About this exercise |
Exactly the lines from the one holding "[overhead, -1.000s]" through the end of the material below must be printed, nothing more, and the pictures must be dropped.

Data extract |
BEGIN

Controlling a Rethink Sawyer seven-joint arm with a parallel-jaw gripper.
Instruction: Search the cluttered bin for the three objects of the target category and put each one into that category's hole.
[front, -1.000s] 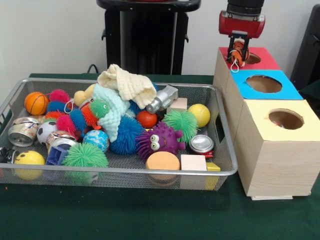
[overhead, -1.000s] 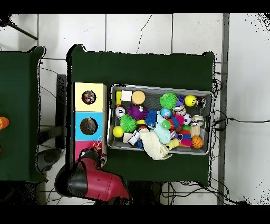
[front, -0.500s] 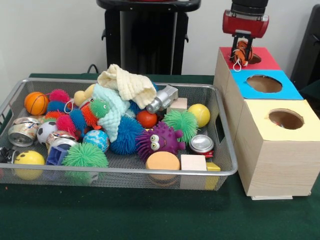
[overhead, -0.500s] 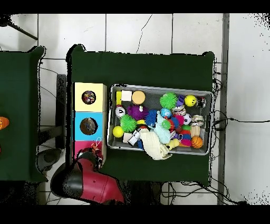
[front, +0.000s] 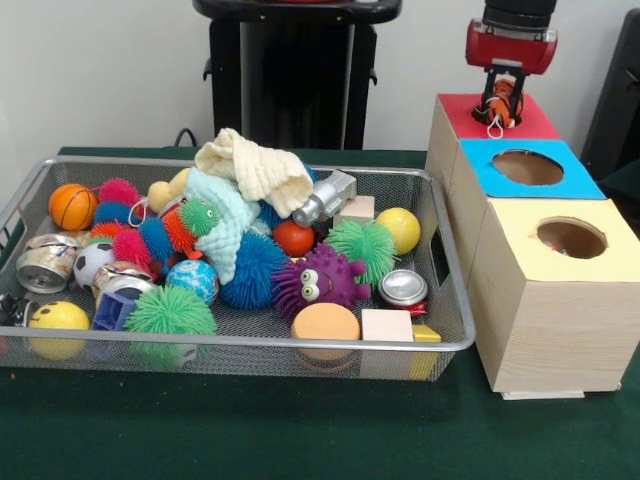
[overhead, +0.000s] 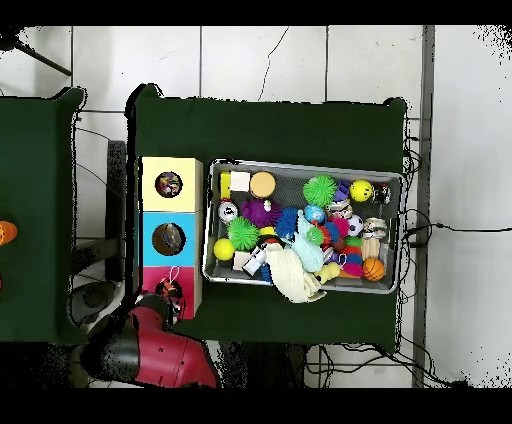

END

Answer section |
[overhead, -1.000s] 
[front, -0.500s] 
[overhead, -0.500s] 
[front, +0.000s] 
[overhead, +0.000s] 

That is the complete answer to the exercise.